▶ **Work item**
Return only the lines of the listing below that run from the line with "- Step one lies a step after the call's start" through the line with "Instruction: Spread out", both ends included, exactly as written.

▶ **Listed entries**
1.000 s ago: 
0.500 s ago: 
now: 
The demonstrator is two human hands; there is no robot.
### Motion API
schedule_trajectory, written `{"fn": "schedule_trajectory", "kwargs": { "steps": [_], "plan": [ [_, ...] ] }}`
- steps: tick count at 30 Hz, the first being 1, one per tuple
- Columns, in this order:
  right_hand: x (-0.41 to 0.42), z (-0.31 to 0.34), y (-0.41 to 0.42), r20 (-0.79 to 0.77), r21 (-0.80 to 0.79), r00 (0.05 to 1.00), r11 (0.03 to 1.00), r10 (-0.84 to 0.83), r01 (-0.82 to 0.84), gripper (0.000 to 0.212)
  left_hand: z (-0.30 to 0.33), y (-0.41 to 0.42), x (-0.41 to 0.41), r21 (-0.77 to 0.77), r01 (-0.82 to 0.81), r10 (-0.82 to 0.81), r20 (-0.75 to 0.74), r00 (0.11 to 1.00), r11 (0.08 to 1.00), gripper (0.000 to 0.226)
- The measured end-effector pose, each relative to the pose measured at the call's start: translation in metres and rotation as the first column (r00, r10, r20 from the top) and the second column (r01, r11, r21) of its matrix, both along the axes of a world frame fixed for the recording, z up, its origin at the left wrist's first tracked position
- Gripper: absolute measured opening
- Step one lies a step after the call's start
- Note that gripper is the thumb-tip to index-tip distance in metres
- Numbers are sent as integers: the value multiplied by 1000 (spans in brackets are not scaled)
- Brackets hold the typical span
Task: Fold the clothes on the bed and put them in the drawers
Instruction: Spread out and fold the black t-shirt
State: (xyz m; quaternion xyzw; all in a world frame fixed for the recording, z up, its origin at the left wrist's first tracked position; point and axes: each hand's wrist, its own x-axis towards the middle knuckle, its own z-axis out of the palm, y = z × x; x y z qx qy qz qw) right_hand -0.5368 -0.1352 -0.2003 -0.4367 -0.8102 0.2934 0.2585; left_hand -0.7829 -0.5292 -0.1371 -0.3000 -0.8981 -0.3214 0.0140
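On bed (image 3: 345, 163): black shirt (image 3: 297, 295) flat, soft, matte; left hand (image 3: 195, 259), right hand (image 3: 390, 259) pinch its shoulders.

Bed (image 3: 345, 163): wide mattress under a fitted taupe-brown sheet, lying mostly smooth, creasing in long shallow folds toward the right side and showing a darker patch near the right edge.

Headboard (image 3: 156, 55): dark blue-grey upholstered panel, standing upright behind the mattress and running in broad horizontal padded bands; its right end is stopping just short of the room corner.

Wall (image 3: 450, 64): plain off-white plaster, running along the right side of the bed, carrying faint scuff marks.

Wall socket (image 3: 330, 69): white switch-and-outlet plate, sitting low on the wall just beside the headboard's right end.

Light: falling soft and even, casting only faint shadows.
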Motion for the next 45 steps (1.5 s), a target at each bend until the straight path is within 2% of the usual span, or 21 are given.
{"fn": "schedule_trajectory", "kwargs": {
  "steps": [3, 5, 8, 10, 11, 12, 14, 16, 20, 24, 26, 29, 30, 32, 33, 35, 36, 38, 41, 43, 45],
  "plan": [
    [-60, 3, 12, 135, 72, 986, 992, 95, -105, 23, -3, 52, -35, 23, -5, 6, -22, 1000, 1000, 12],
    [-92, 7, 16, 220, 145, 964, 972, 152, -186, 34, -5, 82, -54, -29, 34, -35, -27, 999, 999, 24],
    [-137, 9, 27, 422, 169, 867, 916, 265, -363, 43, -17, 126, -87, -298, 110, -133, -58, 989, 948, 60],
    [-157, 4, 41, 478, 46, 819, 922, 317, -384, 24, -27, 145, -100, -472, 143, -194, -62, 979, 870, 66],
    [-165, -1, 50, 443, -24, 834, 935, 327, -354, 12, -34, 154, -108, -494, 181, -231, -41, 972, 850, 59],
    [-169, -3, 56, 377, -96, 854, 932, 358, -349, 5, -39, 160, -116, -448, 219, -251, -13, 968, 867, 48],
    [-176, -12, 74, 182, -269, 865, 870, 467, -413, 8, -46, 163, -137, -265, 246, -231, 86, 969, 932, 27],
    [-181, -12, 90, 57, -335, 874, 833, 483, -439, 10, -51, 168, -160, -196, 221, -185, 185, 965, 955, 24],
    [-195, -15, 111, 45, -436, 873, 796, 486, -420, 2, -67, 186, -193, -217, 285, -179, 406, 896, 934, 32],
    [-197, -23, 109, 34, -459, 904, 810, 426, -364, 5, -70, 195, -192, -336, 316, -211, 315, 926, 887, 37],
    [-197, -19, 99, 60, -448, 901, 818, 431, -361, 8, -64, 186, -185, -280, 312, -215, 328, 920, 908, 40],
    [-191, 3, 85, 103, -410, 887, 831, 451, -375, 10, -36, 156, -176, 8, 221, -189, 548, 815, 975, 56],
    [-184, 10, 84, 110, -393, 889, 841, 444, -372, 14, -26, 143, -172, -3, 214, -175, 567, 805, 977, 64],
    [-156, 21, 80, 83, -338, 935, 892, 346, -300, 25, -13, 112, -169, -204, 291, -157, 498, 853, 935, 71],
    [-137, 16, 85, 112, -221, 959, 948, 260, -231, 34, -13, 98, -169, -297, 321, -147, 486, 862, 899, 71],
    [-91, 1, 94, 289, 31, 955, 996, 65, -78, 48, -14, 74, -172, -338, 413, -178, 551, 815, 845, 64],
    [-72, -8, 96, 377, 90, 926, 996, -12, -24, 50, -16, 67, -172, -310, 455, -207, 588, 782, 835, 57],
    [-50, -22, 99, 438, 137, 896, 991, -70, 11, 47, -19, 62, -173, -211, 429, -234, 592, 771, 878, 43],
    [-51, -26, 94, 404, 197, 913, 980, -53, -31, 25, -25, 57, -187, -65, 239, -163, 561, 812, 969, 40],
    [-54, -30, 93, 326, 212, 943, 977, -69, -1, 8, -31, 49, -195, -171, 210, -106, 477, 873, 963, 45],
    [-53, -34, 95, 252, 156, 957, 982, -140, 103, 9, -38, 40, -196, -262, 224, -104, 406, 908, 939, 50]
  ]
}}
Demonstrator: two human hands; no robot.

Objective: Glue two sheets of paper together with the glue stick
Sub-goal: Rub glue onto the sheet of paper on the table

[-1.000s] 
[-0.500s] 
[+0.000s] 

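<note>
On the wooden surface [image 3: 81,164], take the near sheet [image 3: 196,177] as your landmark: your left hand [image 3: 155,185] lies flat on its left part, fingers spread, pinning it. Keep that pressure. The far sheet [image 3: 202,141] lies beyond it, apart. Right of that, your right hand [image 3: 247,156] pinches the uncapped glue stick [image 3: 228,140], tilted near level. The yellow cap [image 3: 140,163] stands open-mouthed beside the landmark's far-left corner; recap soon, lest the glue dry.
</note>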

▶ **Answer for the task**
- Step one lies a step after the call's start
- Note that gripper is the thumb-tip to index-tip distance in metres
- Numbers are sent as integers: the value multiplied by 1000 (spans in brackets are not scaled)
- Brackets hold the typical span
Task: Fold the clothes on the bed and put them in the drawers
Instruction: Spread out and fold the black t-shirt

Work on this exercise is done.